DATA PROVIDED:
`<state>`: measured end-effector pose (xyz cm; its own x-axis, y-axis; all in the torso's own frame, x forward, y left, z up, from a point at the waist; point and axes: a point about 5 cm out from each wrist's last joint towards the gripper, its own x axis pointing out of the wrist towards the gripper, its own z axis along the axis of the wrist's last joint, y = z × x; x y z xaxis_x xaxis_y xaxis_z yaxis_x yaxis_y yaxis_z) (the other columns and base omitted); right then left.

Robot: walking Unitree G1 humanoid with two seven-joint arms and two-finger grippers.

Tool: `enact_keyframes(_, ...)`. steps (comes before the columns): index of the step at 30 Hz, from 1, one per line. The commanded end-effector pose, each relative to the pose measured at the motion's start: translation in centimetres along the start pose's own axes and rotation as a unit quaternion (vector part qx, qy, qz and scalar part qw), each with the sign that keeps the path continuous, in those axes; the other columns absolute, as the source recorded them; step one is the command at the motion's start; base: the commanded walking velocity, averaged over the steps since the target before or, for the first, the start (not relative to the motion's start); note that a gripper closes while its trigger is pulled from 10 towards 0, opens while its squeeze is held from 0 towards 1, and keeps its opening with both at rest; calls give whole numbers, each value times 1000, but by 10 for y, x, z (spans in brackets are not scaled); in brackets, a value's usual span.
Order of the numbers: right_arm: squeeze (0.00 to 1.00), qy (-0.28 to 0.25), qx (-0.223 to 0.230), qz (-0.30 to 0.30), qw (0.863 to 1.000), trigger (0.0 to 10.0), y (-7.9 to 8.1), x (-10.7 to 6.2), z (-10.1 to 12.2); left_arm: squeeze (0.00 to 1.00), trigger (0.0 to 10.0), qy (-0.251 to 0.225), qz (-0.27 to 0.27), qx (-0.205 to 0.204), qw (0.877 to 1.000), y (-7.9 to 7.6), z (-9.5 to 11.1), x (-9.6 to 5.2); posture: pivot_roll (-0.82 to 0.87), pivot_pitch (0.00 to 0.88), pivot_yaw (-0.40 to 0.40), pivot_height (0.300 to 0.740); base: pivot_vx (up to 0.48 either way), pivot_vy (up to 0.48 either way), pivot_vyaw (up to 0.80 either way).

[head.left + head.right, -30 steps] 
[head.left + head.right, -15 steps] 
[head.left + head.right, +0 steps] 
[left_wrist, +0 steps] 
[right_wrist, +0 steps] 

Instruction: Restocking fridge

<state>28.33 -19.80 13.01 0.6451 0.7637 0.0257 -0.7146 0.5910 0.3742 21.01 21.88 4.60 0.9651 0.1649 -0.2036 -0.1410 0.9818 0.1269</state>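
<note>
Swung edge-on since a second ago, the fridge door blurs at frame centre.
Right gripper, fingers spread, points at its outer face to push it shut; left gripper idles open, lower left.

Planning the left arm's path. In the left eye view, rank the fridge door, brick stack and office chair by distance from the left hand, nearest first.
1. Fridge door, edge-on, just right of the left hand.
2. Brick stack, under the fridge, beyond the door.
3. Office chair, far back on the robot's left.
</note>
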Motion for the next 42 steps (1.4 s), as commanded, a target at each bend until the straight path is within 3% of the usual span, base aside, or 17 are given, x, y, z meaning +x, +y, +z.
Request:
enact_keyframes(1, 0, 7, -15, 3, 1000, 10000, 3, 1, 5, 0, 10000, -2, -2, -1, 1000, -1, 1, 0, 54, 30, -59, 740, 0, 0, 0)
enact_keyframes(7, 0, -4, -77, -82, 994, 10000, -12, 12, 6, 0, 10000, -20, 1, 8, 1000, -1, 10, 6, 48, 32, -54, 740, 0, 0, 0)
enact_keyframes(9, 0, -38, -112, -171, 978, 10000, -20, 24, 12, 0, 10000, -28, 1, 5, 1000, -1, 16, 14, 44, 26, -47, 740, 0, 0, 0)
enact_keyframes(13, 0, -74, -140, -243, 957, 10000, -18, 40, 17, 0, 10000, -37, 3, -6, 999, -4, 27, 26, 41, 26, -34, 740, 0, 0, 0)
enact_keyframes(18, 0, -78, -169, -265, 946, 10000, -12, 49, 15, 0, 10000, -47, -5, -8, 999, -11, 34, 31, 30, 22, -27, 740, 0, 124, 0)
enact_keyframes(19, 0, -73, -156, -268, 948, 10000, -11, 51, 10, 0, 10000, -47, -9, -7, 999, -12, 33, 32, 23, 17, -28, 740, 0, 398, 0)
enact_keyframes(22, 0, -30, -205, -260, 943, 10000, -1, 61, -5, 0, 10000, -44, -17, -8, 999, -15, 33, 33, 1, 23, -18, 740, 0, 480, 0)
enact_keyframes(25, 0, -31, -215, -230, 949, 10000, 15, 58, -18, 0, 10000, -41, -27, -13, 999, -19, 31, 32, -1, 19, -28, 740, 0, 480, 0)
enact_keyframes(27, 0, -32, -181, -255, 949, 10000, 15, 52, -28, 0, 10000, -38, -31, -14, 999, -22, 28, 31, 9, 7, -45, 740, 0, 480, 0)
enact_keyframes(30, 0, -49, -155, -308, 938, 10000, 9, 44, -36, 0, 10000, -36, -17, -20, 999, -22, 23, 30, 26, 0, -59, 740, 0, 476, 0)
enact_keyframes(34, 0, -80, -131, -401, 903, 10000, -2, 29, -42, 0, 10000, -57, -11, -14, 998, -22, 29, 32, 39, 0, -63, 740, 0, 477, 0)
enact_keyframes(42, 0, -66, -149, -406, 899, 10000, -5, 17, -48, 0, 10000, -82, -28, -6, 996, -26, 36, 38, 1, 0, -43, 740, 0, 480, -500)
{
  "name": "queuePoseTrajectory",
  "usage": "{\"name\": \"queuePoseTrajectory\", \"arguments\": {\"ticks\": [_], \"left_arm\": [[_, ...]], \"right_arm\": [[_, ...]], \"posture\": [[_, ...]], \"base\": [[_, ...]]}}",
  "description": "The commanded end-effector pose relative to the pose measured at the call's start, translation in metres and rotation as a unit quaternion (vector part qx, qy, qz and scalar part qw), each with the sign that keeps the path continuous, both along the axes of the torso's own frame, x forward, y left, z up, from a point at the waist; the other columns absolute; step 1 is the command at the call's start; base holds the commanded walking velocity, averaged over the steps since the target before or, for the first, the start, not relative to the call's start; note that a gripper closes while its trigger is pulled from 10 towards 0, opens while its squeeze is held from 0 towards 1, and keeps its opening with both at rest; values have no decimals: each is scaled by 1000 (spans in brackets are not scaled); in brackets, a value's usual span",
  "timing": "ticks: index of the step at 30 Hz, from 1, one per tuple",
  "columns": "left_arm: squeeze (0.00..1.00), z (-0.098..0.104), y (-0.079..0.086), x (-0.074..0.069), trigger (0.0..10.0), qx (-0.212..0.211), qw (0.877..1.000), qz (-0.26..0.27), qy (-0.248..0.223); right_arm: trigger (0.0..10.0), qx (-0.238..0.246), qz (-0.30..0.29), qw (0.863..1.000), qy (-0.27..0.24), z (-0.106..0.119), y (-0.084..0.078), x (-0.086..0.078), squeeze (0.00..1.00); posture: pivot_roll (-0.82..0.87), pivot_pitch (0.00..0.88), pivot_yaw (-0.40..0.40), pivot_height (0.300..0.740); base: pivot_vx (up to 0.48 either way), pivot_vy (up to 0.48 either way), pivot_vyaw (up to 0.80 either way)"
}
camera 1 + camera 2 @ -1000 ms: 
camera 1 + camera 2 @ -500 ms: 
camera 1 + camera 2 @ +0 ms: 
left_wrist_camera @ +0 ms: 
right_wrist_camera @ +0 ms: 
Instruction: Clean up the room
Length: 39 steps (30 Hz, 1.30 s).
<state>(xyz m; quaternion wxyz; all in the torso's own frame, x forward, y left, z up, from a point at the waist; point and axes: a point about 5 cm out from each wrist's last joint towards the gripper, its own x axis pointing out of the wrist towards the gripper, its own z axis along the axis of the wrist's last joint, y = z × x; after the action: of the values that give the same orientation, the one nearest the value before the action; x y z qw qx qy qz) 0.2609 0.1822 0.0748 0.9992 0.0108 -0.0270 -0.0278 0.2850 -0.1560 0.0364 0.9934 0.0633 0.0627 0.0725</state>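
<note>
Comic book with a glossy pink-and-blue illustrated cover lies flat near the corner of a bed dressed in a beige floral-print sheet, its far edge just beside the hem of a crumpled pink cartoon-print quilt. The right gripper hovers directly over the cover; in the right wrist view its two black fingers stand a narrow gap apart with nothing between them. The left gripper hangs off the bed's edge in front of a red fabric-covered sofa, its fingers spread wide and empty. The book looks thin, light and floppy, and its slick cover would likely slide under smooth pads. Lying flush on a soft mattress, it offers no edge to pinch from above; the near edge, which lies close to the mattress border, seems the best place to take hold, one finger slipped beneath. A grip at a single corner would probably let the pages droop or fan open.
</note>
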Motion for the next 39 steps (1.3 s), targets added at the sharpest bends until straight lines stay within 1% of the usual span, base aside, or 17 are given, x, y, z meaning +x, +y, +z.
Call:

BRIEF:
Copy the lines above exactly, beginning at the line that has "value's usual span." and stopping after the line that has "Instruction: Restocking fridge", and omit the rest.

WRITTEN RESPONSE:
Tool: `enact_keyframes(_, ...)`. steps (comes before the columns): index of the step at 30 Hz, from 1, one per line. The commanded end-effector pose, each relative to the pose measured at the motion's start: translation in centimetres along the start pose's own axes and rotation as a unit quaternion (vector part qx, qy, qz and scalar part qw), each with the sign that keeps the path continuous, in those axes; the other columns absolute, as the source recorded them; step one is the command at the motion's start; base: the commanded walking velocity, averaged over the steps since the target before or, for the first, the start (not relative to the motion's start); note that a gripper closes while its trigger is pulled from 10 towards 0, opens while its squeeze is held from 0 towards 1, and keeps its opening with both at rest; calls give whole numbers, each value times 1000, but by 10 for y, x, z (spans in brackets are not scaled); in brackets, a value's usual span.
Order of the numbers: right_arm: squeeze (0.00 to 1.00), qy (-0.28 to 0.25), qx (-0.223 to 0.230), qz (-0.30 to 0.30), qw (0.863 to 1.000), trigger (0.0 to 10.0), y (-7.9 to 8.1), x (-10.7 to 6.2), z (-10.1 to 12.2); left_arm: squeeze (0.00 to 1.00), trigger (0.0 to 10.0), qy (-0.251 to 0.225), qz (-0.27 to 0.27), qx (-0.205 to 0.204), qw (0.877 to 1.000), y (-7.9 to 7.6), z (-9.5 to 11.1), x (-9.6 to 5.2); posture: pivot_roll (-0.82 to 0.87), pivot_pitch (0.00 to 0.88), pivot_yaw (-0.40 to 0.40), pivot_height (0.300 to 0.740); base: pivot_vx (up to 0.48 either way), pivot_vy (up to 0.48 either way), pivot_vyaw (up to 0.80 either way).

[head.left + head.right, -30 steps] 
[head.left + head.right, -15 steps] 
[head.left + head.right, +0 steps] 
[left_wrist, +0 steps] 
[right_wrist, +0 steps] 

Instruction: Restocking fridge

Nothing more remains to be added to this answer.